Kitab Pengkhotbah mungkin tampak seperti buku yang aneh, tetapi ini relevan sampai sekarang. Terlalu banyak dari kita yang mengejar angin, mencari kepuasan dalam pekerjaan, keluarga, dan kesuksesan. Semua hal yang baik, namun semua hal yang pada akhirnya tidak memuaskan. Akan cukup buruk jika kita hanya gelisah, berkelok-kelok sepanjang hidup, dan menjadi pengecut. Kita seringkali telah spiritualisasi kegelisahan dan sikap pengecut kita, membuatnya terasa seperti kesalehan. Kita tidak hanya menjalani kehidupan yang sia-sia; hasrat kita akan Tuhan seringkali tidak lebih dari hasrat untuk memiliki Tuhan supaya melakukan kehendak kita.

Selain, keberdosaan diri (keraguan, ketakutan, kesombongan, egois, dll), dunia berdosa memberikan banyak tantangan bagi kita. Peter Kreeft menyebut beberapa jalan dunia menyembunyikan realita: pengalihan (diversion), propaganda palsu, indifference (pengabaian), pengejaran kebahagiaan (the pursuit of happiness), dan subjektivisme. Ada banyak hal di dunia ini berusaha mengalihkan fokus kita lepas dari Kerajaan Allah dan kebenaran-Nya (mis. kerja, keluarga, materi, dll). Propaganda palsu seperti ajaran-ajaran seolah benar dan menyenangkan untuk dijalani (mis. tradisi, self-love, kebebasan, agama, toleransi, cinta uang, hedonism, materialisme, dll) – Lihat juga Kol. 2:8; 2 Ptr. 1:16; 2:3. Lalu, dunia membawa kita untuk mengabaikan kebenaran. Seseorang berkata: “ada Tuhan”, tapi respon kita mengantuk dan tidak peduli. Selain itu, kita didorong untuk mengejar kebahagiaan. Hal ini sepertinya tidak salah, namun jadi jebakan untuk membuat kita tidak melihat realita secara utuh dan kritis. Kalau Tuhan dan ajaran alkitab tidak membuat kita bahagia (menurut pikiran dan standar dunia), maka kita mencari kebahagiaan apa yang diberikan oleh dunia. Terakhir, subjektivisme yang menekankan bahwa yang penting adalah “kebenaran menurutku.”

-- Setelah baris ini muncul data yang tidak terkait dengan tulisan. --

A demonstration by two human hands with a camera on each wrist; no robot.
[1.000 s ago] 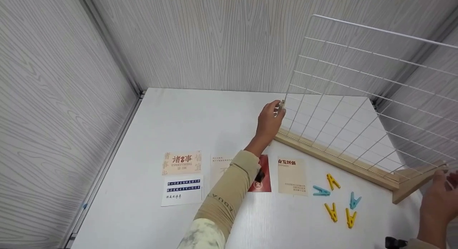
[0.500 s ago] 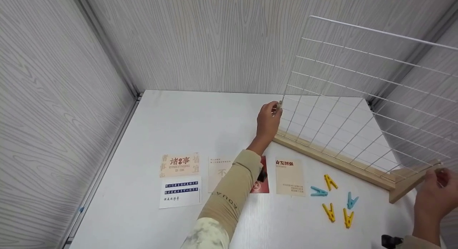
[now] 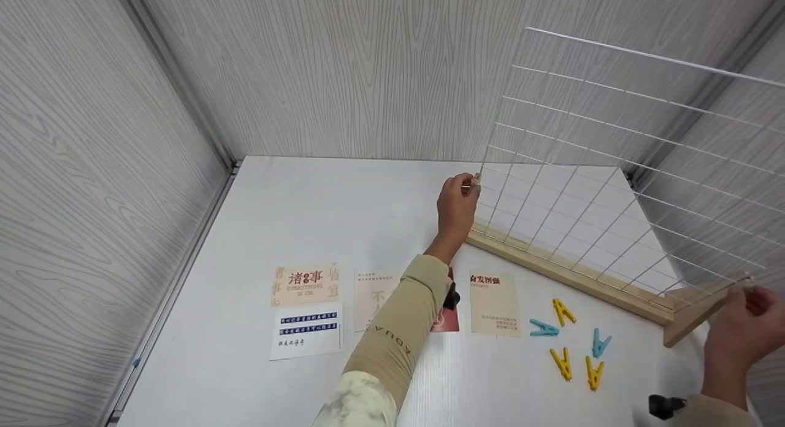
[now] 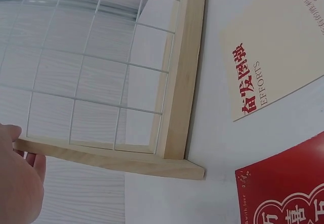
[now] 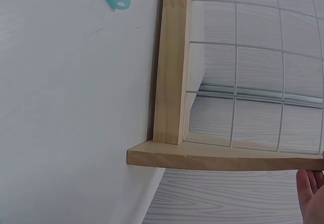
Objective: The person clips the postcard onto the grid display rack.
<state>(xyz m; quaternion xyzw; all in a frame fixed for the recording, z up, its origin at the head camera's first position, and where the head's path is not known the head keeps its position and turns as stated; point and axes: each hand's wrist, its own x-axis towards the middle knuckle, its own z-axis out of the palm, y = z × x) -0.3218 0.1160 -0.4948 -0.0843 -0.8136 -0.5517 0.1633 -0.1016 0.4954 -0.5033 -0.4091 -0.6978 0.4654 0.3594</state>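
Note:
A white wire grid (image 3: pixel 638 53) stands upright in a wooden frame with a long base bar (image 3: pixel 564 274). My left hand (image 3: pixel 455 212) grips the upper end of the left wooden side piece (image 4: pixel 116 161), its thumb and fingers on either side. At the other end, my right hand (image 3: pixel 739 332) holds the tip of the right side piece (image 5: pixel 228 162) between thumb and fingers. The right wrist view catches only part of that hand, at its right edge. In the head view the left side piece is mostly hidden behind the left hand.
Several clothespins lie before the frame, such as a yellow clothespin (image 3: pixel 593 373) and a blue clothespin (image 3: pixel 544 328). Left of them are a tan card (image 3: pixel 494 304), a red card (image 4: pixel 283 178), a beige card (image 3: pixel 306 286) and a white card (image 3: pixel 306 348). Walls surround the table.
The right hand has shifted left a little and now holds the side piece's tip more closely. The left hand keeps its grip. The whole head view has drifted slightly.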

Kita mendapat tekanan dari dalam diri dan dari dunia. Untuk dapat memaknai hidup kita, apa yang harus kita lakukan?

Tuhan tidak menempatkan kita dalam labirin, mematikan lampu, dan memberi tahu kita, “Keluar dan semoga berhasil.” Di satu sisi, kita percaya pada kehendak Tuhan sebagai rencana kedaulatan-Nya untuk masa depan kita. Dalam arti lain, kita menaati kehendak Tuhan, firman-Nya yang baik untuk hidup kita.

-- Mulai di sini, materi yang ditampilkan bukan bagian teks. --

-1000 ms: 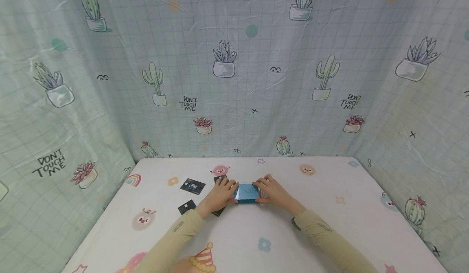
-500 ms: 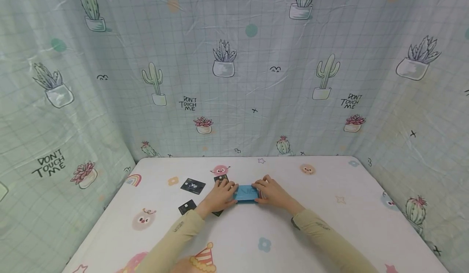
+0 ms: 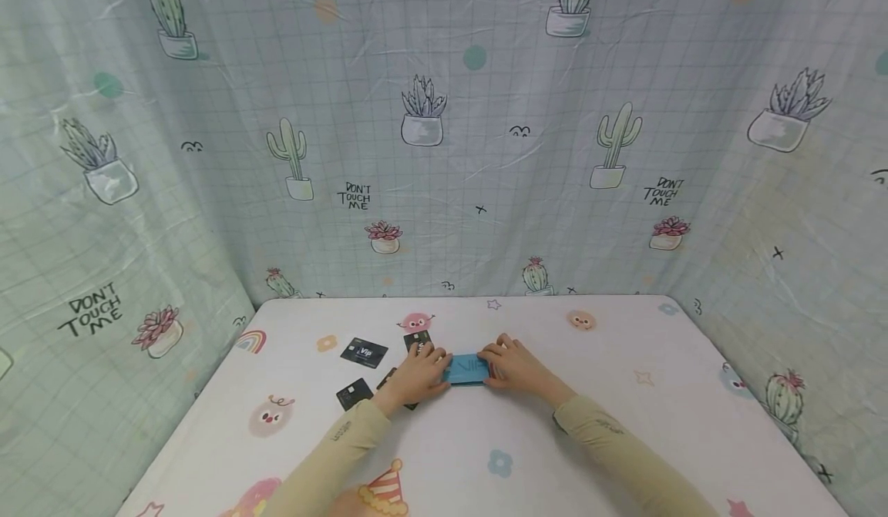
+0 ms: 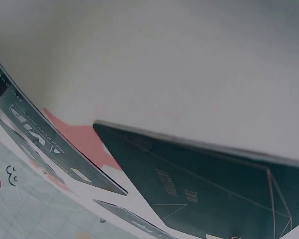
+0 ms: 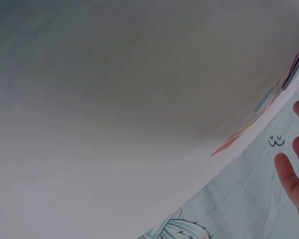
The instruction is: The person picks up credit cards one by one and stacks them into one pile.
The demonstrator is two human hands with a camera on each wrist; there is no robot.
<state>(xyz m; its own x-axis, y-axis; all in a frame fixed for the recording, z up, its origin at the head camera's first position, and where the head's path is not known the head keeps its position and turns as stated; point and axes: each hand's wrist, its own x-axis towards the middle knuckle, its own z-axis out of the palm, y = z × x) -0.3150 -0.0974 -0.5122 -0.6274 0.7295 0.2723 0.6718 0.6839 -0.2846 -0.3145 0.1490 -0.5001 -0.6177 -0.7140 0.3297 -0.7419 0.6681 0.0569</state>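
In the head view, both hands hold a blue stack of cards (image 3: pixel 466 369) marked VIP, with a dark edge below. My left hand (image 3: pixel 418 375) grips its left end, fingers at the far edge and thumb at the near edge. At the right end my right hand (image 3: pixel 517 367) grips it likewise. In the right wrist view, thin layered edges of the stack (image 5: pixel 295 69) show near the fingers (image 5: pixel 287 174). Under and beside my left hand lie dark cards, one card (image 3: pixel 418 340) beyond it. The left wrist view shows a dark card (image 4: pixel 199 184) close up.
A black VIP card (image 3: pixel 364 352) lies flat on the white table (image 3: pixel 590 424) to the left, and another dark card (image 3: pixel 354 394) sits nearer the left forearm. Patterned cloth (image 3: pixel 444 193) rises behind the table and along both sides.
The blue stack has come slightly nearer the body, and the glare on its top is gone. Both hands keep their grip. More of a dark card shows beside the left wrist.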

Kehendak Tuhan untuk hidup kita lebih sederhana, lebih sulit, dan lebih mudah dari itu. Lebih sederhana, karena tidak ada rahasia yang harus kita temukan. Lebih sulit, karena menyangkal diri sendiri, hidup untuk orang lain, dan menaati Tuhan lebih sulit daripada mengambil pekerjaan baru dan banyak hal-hal sehari-hari dalam hidup kita. Lebih mudah, karena Tuhan berdaulat, Ia memerintahkan apa yang Dia kehendaki dan mengabulkan apa yang Dia perintahkan.

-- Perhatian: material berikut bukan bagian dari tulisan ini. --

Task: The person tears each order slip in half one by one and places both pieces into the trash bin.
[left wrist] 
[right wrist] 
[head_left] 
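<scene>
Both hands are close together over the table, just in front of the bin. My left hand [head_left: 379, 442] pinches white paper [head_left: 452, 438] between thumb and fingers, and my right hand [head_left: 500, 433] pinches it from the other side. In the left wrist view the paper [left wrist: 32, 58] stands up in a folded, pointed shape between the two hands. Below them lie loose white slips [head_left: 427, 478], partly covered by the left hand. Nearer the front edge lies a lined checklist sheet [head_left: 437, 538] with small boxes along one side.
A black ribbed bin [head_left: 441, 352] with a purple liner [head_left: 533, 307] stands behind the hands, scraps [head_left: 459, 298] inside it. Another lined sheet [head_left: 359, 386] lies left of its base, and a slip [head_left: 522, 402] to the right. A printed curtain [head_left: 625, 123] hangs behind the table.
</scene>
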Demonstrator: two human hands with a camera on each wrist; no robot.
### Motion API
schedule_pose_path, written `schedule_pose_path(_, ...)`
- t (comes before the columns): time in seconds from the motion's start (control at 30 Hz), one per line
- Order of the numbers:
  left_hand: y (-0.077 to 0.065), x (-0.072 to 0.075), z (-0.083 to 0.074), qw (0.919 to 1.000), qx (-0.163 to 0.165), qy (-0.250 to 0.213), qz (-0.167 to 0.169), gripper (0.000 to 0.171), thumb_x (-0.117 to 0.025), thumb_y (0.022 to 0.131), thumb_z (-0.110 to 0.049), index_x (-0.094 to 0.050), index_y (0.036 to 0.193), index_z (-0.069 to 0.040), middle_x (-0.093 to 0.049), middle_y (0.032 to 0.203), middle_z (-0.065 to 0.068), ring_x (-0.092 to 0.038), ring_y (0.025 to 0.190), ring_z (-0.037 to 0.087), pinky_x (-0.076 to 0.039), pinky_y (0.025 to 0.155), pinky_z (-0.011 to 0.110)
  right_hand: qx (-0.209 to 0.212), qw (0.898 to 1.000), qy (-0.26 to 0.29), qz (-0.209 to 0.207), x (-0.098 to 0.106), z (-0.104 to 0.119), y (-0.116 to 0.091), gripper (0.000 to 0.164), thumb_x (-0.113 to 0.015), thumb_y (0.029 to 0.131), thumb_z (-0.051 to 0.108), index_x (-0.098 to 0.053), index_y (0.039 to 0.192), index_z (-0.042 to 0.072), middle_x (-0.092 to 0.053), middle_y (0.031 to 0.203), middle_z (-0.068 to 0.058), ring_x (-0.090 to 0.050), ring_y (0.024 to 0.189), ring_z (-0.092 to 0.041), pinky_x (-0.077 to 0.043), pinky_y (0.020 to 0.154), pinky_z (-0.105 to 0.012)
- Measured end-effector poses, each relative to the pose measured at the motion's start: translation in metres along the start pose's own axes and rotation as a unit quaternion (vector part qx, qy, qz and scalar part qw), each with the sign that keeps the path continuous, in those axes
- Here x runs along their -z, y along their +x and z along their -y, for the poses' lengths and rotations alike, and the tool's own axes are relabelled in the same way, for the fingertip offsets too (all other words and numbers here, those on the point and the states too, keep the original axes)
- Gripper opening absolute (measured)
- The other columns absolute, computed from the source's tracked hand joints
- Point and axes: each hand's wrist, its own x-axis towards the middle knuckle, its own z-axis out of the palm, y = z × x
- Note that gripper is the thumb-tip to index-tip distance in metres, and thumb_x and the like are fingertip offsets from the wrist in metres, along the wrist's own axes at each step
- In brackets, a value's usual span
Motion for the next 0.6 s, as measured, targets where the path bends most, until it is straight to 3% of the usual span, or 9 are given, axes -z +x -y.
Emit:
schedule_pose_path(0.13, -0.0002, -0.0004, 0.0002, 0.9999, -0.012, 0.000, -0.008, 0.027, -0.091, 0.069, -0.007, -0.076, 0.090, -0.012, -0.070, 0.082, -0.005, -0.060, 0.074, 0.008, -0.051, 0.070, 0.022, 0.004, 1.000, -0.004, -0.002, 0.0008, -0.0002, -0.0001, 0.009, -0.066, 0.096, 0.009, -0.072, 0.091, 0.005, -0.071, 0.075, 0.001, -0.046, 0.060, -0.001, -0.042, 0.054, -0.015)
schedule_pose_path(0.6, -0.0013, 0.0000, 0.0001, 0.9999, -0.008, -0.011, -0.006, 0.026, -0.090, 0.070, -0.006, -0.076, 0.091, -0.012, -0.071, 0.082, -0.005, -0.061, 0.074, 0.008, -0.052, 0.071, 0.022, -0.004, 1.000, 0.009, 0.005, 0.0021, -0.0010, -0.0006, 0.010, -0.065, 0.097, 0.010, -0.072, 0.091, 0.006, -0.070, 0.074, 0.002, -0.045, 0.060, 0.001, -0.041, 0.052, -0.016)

Dengan kata lain, Tuhan memberi anak-anak-Nya keinginan untuk berjalan di jalan-Nya—bukan dengan mengungkapkan serangkaian langkah berikutnya yang terselubung dalam bayang-bayang, tetapi dengan memberi kita hati untuk menyenangi hukum-Nya.

Jadi akhir dari masalahnya adalah: Hiduplah untuk Tuhan. Taati Firman-Nya. Pikirkan orang lain sebelum diri kita sendiri. Hiduplah kudus. Cintai Yesus. Dan saat kita melakukan hal-hal ini, lakukan apa pun yang kita suka, dengan siapa pun yang kita suka, di mana pun kita suka, dan kita akan berjalan dalam kehendak Tuhan. Maka, hidup kita tidaklah sia-sia.